## Exercise details
At the line containing "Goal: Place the", start repeating the entries exactly, and continue through the last line.

## Extracted information
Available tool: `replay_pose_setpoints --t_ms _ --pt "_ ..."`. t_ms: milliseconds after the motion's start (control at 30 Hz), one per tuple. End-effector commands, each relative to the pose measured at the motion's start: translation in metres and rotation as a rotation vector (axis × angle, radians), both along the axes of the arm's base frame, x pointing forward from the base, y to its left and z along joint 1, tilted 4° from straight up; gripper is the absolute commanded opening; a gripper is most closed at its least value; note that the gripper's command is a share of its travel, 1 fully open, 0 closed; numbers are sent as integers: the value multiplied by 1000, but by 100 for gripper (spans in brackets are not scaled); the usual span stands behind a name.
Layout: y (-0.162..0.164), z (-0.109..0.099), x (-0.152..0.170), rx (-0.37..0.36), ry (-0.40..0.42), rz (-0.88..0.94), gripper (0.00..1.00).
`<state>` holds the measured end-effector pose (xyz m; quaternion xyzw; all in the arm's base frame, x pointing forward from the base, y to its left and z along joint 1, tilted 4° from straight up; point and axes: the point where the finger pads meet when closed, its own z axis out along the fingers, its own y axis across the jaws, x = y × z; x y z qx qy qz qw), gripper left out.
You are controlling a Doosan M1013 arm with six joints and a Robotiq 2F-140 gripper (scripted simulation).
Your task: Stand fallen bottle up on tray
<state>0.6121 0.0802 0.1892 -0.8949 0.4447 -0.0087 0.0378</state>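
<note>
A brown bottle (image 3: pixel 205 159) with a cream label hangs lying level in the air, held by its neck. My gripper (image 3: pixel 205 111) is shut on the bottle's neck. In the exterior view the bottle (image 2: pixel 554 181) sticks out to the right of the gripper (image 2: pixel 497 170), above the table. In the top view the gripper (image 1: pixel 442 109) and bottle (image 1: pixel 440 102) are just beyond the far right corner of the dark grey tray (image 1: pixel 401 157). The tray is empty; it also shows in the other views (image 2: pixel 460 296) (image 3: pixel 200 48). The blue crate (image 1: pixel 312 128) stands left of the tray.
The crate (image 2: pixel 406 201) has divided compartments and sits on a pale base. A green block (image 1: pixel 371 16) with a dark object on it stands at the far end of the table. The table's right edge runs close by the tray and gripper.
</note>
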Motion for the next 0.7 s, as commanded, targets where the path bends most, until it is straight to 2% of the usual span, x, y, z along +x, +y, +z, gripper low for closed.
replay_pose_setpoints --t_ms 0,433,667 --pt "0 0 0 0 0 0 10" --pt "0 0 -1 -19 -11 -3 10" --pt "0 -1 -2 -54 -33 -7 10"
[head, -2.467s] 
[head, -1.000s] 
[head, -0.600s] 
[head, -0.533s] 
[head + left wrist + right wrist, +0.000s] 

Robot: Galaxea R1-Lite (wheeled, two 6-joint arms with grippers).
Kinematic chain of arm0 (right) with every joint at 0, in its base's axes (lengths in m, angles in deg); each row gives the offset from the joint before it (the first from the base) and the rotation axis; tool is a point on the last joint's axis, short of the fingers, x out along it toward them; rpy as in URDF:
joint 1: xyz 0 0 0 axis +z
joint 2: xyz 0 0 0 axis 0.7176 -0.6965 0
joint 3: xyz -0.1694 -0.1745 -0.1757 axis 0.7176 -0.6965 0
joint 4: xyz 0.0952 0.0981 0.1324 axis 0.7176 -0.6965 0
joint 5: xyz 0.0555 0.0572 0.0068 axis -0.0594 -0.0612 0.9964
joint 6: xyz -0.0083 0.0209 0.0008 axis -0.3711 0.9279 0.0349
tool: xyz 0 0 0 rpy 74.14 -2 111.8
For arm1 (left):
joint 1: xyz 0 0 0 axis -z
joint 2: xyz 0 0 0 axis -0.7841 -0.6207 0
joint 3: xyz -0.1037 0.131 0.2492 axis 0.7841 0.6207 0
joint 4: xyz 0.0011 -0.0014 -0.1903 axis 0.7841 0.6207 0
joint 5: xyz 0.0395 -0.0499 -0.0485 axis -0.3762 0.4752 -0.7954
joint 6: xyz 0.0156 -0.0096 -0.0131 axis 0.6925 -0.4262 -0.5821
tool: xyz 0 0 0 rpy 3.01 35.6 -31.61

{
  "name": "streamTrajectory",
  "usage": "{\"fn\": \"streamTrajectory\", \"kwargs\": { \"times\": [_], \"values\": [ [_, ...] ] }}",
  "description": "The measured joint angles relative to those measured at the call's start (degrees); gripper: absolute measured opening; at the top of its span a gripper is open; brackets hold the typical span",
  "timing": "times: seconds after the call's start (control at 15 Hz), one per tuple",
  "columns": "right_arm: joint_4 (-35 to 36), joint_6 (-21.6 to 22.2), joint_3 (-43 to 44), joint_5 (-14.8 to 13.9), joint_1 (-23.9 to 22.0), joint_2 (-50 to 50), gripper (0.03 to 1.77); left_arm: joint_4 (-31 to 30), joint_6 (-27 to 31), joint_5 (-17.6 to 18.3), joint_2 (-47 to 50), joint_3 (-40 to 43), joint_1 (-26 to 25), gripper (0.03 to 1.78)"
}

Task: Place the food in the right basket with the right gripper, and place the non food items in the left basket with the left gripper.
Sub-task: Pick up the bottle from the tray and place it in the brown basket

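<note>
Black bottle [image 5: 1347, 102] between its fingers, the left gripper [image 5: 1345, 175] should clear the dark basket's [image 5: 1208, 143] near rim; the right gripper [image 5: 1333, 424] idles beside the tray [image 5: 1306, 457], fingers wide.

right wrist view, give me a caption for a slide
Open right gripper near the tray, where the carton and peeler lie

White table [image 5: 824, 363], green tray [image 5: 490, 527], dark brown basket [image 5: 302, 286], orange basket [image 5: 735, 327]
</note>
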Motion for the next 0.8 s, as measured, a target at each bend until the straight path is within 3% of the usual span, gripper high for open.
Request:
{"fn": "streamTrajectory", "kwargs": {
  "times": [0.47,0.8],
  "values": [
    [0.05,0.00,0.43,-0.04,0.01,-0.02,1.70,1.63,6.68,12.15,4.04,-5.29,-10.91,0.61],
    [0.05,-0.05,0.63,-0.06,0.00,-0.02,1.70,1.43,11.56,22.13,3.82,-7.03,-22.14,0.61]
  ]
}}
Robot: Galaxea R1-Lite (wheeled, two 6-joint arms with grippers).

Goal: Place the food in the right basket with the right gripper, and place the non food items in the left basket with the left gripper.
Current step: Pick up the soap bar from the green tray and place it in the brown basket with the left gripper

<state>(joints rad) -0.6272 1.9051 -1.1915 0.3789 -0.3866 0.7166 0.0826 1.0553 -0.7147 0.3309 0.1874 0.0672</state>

## Result
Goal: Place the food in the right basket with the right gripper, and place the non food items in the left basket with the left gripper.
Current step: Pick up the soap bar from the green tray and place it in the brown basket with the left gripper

<state>(joints rad) -0.6272 1.9051 -1.1915 0.3789 -0.3866 0.7166 0.0826 1.0553 -0.7147 0.3309 0.1874 0.0672</state>

This answer is complete as it stands.